雲外蒼天-本編- | ナノ


▼ 曲者はこなもんさん-02-


「いや、別に園田村に用があったわけじゃなくて、伊作くんと蓮夜くんにね。」

にやっと口布の上からでも分かる笑みを浮かべる雑渡昆奈門に俺は怪訝に眉を寄せた。

「いろいろ調べさせてもらったよ。まあ、時間があまり無かったから深くまでは調べられなかったけどね、元ササガタケ忍軍小頭・秋月蓮夜くん?」
『へえー。で?俺には何の用向きですか?』
「反応薄いね。もう少し驚いてくれたらいいのに。」

予想していたことなので大して驚きはしなかったけど、この短期間の間に調べる余裕があるなんてやっぱりこの男は規格外だ。

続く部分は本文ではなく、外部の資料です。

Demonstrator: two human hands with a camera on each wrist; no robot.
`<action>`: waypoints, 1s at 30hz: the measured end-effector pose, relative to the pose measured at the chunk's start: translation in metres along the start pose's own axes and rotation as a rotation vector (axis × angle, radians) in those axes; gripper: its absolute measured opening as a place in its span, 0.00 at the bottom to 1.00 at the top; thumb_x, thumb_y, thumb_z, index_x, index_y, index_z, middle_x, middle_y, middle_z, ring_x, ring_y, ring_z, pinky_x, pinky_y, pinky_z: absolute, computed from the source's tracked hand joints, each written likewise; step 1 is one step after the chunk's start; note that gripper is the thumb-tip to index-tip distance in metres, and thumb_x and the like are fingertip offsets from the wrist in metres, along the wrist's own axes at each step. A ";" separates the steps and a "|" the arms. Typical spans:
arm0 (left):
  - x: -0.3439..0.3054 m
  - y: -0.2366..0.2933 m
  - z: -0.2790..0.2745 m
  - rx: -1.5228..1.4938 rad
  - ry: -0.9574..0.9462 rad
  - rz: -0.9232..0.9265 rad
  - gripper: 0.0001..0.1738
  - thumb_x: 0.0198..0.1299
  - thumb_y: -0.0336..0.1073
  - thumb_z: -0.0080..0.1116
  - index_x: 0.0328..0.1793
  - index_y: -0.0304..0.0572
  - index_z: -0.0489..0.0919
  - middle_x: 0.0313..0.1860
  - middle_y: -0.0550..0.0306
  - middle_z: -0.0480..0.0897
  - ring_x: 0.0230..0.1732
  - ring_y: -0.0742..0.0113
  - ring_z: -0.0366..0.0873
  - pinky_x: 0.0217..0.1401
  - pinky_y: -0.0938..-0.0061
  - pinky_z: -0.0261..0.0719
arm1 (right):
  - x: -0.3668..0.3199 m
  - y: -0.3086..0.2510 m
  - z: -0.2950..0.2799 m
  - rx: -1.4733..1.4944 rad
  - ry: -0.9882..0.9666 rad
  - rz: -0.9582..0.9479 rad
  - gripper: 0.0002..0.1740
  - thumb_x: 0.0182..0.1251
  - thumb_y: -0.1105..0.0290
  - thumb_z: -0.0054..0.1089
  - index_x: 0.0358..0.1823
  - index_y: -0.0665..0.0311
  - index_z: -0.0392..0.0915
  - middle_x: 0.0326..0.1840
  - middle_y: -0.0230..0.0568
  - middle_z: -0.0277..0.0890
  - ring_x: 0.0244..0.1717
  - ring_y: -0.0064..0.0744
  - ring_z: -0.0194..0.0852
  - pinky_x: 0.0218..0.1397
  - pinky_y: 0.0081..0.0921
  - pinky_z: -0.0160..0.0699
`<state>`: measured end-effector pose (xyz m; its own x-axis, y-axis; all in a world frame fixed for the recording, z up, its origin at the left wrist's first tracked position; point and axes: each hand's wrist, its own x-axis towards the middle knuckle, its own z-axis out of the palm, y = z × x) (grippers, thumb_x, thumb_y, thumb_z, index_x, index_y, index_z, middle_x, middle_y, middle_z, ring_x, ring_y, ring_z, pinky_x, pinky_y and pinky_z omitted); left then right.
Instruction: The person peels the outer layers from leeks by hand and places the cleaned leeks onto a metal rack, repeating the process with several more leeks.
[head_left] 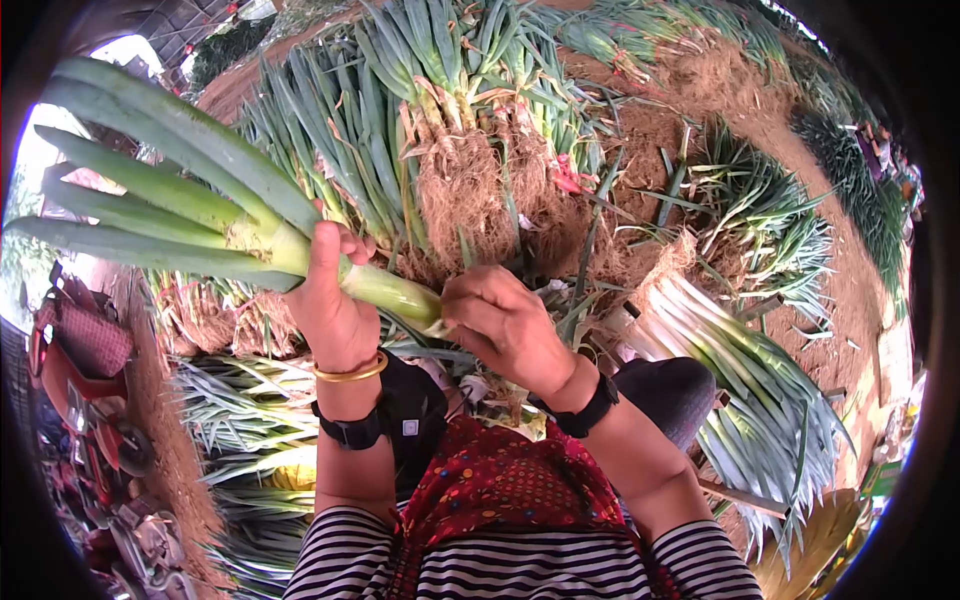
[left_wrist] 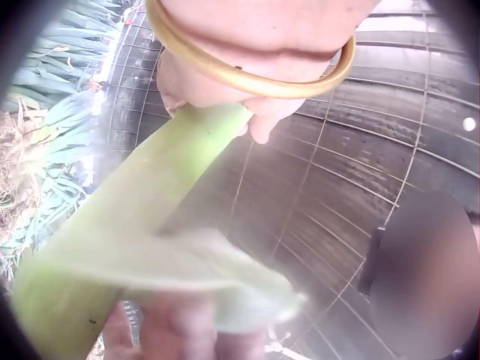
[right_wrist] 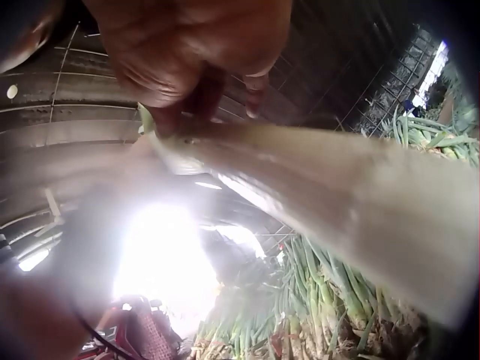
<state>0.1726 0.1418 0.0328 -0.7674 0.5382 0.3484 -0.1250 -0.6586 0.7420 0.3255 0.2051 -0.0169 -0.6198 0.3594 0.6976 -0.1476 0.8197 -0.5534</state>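
A thick green onion stalk (head_left: 390, 292) lies slantwise across the head view, its broad leaves fanned to the upper left. My left hand (head_left: 335, 310) grips it just below the leaves; in the left wrist view the left hand (left_wrist: 247, 67) is wrapped round the stalk (left_wrist: 172, 161). At the stalk's lower end my right hand (head_left: 510, 325) pinches with curled fingers. A pale, blurred strip of outer layer (left_wrist: 187, 262) stands away from the stalk in the left wrist view, held by the right hand's fingers. The right wrist view shows the right hand (right_wrist: 195, 52) pinching a pale layer (right_wrist: 337, 187).
Upright onion bundles with brown roots (head_left: 465, 190) stand in front. More bundles lie at the left (head_left: 250, 410) and on a wooden rack at the right (head_left: 740, 380). A red motorbike (head_left: 85, 370) is parked far left. Bare soil (head_left: 800, 190) runs along the right.
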 end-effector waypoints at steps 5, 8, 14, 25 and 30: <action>0.023 0.002 0.001 0.114 0.108 0.004 0.21 0.61 0.37 0.60 0.55 0.33 0.71 0.29 0.64 0.70 0.29 0.77 0.66 0.32 0.79 0.69 | -0.026 -0.008 0.005 0.155 0.090 -0.061 0.13 0.50 0.80 0.62 0.38 0.62 0.72 0.47 0.37 0.76 0.51 0.43 0.75 0.66 0.48 0.64; 0.046 -0.005 -0.016 0.134 0.219 0.039 0.17 0.58 0.34 0.63 0.51 0.37 0.73 0.26 0.64 0.70 0.26 0.77 0.67 0.29 0.80 0.71 | -0.045 -0.016 -0.002 0.298 0.100 -0.059 0.14 0.55 0.82 0.60 0.39 0.61 0.66 0.42 0.39 0.78 0.48 0.42 0.78 0.65 0.48 0.64; 0.077 0.002 -0.052 0.134 0.304 0.074 0.12 0.54 0.35 0.67 0.39 0.43 0.74 0.24 0.65 0.71 0.22 0.76 0.68 0.23 0.77 0.71 | -0.080 -0.027 -0.020 0.698 0.516 0.514 0.09 0.67 0.74 0.54 0.38 0.60 0.62 0.35 0.28 0.66 0.33 0.14 0.63 0.37 0.14 0.65; 0.113 0.028 -0.101 0.123 0.486 0.054 0.12 0.53 0.35 0.67 0.37 0.39 0.76 0.22 0.62 0.72 0.18 0.73 0.68 0.19 0.78 0.68 | -0.110 0.009 -0.037 0.356 0.205 0.781 0.10 0.63 0.72 0.59 0.40 0.62 0.66 0.28 0.28 0.65 0.25 0.17 0.63 0.30 0.17 0.63; 0.126 0.025 -0.121 0.066 0.448 -0.003 0.11 0.53 0.34 0.67 0.35 0.40 0.76 0.23 0.62 0.72 0.19 0.74 0.67 0.20 0.79 0.69 | -0.092 -0.016 -0.039 -0.045 -0.138 0.686 0.22 0.55 0.66 0.67 0.50 0.61 0.73 0.39 0.39 0.78 0.29 0.35 0.80 0.31 0.27 0.77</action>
<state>-0.0034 0.1298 0.0256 -0.9655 0.2495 0.0742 -0.0987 -0.6149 0.7824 0.4148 0.1764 -0.0546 -0.6541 0.7448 0.1316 0.3422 0.4466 -0.8267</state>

ぷくっと頬を膨らまして拗ねた雑渡昆奈門に俺は、子供かっ、と心の中で突っ込む。貴方がやっても可愛くありませんからね。俺は続きを促すように彼をじっと見つめればすぐに口を開いた。

「蓮夜くんにはタソガレドキに来ない?って勧誘しにきたんだけど。」
『……はっ!?』
「くくく……っ、その反応が欲しかったんだよね〜。」

驚きで一瞬反応が遅れた。だが、にやにやと笑う雑渡昆奈門に俺はじと目で彼を睨んだ。ったく、反応欲しさに言ったんかい。

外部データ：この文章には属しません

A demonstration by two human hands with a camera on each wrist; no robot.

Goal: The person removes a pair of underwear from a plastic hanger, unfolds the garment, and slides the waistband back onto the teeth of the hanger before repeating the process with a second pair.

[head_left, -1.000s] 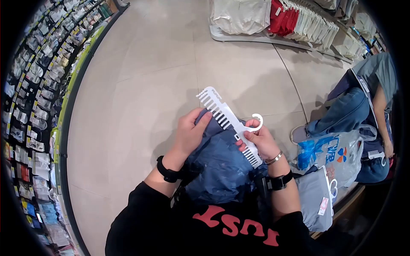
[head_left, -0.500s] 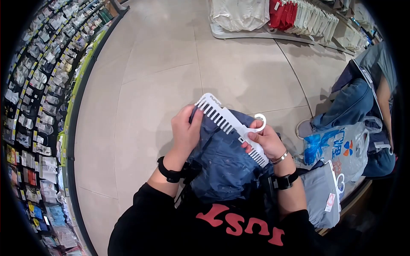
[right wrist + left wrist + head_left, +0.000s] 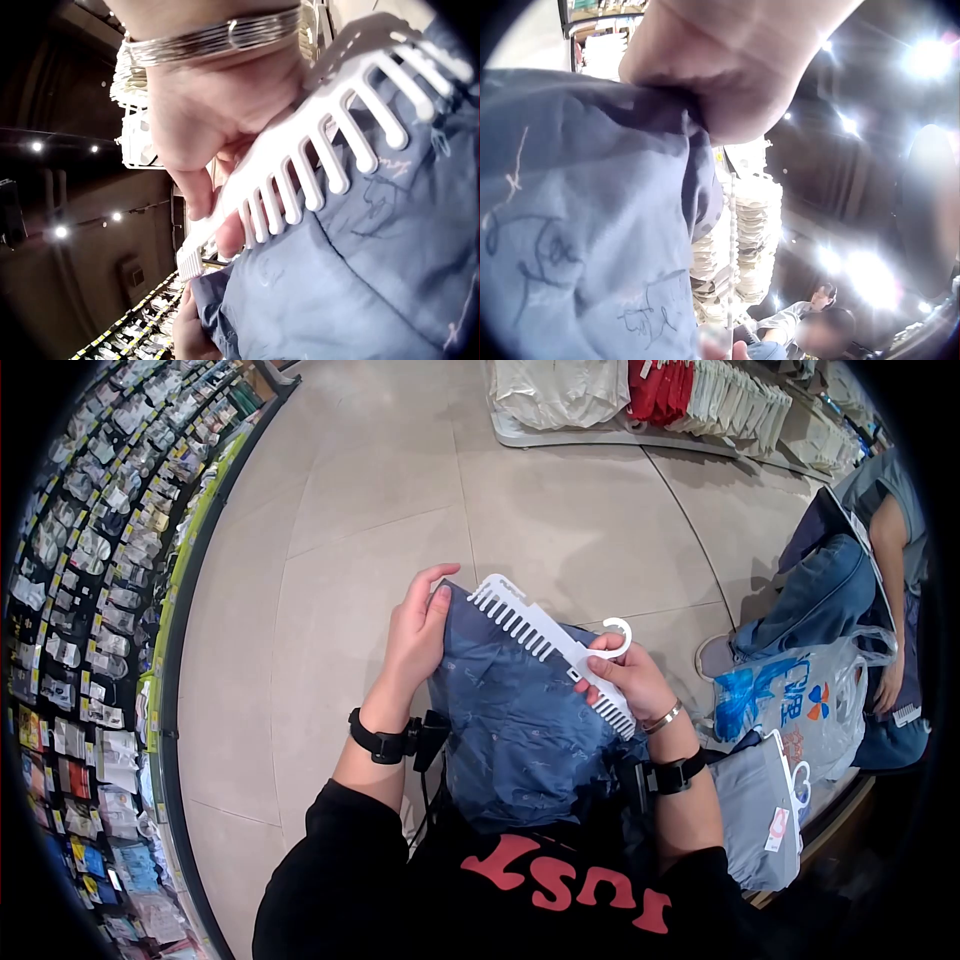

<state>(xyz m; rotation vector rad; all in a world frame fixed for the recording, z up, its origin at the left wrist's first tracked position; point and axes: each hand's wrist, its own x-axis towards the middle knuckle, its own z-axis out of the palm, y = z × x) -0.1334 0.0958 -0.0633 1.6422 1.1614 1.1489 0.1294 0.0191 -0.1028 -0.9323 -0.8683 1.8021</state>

『はあ。………本題をお願いします。用件は俺にじゃないんでしょう?』
「…………んー、勧誘の話は結構本気だったんだけどな。」

ぼそりと呟いた雑渡昆奈門の声は俺の耳には届くことはかなかった。

「伊作くんにね、いつかあの時の恩を返さねばと思っていた……。タソガレドキ忍軍は園田村との戦には手をださん。」

へぇ、と心の中で感嘆の声をあげる。タソガレドキ忍軍の組頭は意外と律儀なんだな。しかもそれを伝えるためだけにわざわざ敵陣にまで乗り込んでまでくるなんて。まあ、彼の実力があればこその話なんだが。

「これが私の君への礼だ。」

そう言い残して雑渡昆奈門はこの救護所を去っていく。追う気はないのかって?実力差が歴然なのに追うなんて、自殺行為だ。相手方から去ってくれたんだから良しとしなきゃ駄目だろう。戦意もなかったことだしね。でも、

「「ひぃ!…うわぁぁー、」」
「左近……!数馬!?うわぁ!」

どすん、と聞こえた音に伊作が慌てて救護所の外を見に行く。すると次には俺の視界から伊作が消えて、バキッ、どすん、と続けて盛大な音が聞こえてきた。

「「伊作先輩!!!」」

……雑渡昆奈門、不運委員会にこれ以上の不運を見舞わせないでよ。